Carla Gugino est une merveille.
Sinon oui superbe film mais desolè l impasse est 3 crans au dessus.

Bob57
16/11/2018 à 11:52

Magnifique film. Quel maîtrise ! C'est vrai que la fin est un petit peu en dessous, mais ça reste un grand film, pas assez connu. Et puis Nicolas Cage, un de ses meilleurs rôles sans hésiter.

Dirty Harry
16/11/2018 à 10:55

Excepté la fin un peu à coté de la plaque par rapport à l'exigence de tout le reste du récit, ce film est un des meilleurs de De Palma, exécuté avec classe, un Nicolas Cage impérial, et une superbe partition musicale. C'était la dernière fois que De Palma était vivant, si quelqu'un pouvait nous dire ce qu'il est devenu....

sylvinception
16/11/2018 à 10:24

Effectivement il est un poil trafiqué...
Satan LaBite --> CARLA GUGIGNO --> trop tard je dois changer mon slibard (rime)..

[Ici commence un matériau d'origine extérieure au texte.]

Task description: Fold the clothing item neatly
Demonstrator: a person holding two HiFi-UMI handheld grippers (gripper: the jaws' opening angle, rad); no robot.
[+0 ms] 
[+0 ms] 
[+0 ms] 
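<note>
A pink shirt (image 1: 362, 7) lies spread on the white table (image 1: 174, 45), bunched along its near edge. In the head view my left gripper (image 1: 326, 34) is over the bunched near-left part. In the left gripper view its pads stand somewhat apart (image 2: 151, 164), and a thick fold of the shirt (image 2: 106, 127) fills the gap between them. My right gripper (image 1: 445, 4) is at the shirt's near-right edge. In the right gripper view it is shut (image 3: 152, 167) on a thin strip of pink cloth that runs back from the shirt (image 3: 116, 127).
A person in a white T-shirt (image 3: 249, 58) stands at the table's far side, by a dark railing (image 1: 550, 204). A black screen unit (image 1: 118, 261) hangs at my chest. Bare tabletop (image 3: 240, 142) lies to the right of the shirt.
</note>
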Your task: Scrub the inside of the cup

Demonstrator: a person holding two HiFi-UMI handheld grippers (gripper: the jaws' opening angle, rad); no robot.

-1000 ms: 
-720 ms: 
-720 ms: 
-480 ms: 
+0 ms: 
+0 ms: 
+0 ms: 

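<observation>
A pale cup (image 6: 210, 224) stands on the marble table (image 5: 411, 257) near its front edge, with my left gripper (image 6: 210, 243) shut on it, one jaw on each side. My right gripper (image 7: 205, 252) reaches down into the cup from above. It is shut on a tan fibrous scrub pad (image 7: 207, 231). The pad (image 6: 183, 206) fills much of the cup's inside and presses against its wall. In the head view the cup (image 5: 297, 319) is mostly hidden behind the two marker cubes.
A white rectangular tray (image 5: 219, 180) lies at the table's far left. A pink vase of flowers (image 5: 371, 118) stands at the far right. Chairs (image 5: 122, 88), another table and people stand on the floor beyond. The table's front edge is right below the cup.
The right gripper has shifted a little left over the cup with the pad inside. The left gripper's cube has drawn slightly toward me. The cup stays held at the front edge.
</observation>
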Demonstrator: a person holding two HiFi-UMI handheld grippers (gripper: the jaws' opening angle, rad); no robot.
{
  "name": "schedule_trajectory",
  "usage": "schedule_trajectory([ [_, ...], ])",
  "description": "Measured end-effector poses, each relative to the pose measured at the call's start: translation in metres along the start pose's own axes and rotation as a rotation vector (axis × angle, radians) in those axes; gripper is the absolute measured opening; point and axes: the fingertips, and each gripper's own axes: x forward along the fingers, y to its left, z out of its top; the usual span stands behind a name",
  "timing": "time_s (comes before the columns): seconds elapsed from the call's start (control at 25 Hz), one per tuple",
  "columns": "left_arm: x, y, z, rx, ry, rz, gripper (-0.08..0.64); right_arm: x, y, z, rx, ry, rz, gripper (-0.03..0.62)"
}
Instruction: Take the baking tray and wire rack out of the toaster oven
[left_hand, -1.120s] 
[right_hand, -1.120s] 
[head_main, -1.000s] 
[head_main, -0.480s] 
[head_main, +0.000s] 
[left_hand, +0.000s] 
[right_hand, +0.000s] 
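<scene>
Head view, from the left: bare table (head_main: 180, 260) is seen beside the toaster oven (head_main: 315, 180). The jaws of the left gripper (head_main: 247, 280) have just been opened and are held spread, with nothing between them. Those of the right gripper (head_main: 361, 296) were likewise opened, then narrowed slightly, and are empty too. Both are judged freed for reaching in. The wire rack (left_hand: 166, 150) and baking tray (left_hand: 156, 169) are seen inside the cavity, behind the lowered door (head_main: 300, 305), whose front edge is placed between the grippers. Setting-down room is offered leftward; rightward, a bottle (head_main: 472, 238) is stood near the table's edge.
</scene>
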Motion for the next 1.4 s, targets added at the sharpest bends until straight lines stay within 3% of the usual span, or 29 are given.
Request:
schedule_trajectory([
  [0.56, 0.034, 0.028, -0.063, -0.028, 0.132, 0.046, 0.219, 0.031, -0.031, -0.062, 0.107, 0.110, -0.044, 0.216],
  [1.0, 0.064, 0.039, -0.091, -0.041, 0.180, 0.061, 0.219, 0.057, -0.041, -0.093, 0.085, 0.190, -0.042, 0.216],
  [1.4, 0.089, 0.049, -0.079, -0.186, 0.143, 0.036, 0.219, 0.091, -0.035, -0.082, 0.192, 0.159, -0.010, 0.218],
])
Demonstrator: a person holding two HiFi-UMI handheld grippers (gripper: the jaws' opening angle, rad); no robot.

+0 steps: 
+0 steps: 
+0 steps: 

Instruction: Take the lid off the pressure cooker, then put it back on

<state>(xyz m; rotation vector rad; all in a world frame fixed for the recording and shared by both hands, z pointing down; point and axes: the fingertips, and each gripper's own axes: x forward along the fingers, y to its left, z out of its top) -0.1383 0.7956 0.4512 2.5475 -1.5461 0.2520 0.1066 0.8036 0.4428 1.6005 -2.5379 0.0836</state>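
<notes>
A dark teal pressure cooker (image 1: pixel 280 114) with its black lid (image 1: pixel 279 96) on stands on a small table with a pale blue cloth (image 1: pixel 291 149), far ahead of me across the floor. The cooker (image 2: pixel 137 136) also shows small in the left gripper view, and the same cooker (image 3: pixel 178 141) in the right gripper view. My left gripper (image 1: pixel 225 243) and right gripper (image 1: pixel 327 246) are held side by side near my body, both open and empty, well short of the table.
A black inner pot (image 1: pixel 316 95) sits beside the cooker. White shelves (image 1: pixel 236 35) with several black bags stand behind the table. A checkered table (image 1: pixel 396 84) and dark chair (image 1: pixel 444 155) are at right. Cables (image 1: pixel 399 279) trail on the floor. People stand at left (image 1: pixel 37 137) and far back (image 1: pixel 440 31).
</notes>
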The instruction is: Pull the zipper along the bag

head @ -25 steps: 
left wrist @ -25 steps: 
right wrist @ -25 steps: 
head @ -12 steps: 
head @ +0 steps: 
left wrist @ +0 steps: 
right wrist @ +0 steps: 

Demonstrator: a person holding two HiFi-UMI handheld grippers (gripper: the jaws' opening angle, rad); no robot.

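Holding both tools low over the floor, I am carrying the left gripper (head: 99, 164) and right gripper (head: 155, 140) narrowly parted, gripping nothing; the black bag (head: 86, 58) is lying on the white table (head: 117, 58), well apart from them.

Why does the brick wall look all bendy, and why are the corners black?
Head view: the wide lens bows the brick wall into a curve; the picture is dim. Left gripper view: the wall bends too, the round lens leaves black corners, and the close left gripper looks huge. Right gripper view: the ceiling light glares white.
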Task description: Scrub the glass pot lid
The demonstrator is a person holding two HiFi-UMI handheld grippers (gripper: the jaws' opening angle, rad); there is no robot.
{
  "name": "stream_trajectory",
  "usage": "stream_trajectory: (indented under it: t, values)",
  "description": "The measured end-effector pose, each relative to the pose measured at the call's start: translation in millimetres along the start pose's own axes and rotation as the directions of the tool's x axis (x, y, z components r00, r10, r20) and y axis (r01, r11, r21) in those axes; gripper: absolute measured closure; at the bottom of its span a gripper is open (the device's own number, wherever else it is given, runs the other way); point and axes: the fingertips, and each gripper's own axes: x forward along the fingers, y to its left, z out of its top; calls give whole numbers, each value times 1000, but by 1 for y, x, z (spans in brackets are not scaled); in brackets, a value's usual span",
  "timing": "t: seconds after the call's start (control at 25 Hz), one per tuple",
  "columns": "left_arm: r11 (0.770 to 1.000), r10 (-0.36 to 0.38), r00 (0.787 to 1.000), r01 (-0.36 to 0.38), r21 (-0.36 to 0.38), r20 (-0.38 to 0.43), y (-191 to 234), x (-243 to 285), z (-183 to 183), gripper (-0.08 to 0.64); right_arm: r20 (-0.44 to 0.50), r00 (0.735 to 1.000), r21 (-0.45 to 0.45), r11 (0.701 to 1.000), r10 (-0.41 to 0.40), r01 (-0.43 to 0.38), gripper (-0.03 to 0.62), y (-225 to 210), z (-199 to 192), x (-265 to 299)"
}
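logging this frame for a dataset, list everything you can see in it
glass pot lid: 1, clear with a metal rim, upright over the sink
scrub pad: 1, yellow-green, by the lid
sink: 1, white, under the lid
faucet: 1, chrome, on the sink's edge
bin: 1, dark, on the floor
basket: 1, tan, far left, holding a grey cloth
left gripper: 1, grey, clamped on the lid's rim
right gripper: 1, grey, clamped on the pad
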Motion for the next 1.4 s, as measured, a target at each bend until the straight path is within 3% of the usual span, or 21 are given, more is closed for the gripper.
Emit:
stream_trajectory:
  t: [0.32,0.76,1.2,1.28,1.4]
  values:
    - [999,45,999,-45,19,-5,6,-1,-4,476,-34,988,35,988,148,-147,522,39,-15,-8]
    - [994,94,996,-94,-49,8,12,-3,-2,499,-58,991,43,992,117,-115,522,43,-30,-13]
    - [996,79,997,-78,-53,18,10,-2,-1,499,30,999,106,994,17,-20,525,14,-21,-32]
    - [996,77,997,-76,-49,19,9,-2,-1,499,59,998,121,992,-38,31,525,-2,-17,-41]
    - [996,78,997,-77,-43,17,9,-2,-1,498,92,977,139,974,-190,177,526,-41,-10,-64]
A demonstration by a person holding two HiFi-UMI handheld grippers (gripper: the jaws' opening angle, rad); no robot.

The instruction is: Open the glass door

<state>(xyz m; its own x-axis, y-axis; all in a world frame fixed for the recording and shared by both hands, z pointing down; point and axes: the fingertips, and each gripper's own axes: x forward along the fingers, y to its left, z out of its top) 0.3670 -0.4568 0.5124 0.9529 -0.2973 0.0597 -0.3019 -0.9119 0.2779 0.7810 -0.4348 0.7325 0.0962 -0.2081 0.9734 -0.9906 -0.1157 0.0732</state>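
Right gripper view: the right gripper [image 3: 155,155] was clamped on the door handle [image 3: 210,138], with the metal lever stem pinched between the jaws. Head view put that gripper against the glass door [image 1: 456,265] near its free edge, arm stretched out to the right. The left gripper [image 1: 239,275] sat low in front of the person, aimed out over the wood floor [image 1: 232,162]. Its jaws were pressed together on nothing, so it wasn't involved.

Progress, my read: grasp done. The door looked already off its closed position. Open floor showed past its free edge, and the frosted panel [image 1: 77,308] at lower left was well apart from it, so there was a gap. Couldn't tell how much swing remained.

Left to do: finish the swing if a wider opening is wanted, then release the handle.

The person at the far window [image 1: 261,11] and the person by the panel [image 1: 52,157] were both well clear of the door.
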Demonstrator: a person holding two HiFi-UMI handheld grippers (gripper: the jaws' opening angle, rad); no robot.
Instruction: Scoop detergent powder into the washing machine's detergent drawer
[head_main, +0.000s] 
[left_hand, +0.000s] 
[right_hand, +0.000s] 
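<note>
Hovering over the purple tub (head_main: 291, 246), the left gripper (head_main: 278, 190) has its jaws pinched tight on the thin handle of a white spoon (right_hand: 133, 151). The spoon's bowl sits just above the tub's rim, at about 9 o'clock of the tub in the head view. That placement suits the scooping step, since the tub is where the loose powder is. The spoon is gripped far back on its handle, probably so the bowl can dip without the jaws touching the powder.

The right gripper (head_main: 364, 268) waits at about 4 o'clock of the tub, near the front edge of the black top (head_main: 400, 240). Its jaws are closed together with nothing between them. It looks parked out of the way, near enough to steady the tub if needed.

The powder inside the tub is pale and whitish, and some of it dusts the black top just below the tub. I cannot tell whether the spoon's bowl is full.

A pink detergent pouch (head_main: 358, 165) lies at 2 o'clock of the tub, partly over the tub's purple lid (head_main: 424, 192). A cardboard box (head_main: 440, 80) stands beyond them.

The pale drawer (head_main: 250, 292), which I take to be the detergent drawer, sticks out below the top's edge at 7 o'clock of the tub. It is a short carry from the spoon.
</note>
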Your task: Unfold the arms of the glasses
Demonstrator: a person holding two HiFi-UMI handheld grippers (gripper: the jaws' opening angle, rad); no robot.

La série The House Of Haunting Hill nous rappelle qu'elle vieillit plutôt bien en plus, la Carla.

Satan LaBite
16/11/2018 à 09:10

On rappelle quand même que le plan séquence de 14mn initial est faux.

Hank Hulé
16/11/2018 à 09:03

classe !

jorgio69
15/11/2018 à 20:29

Un film magnifique porté par un très grand Nicolas Cage.
Chaque fois que je le vois, je prends une leçon de cinéma.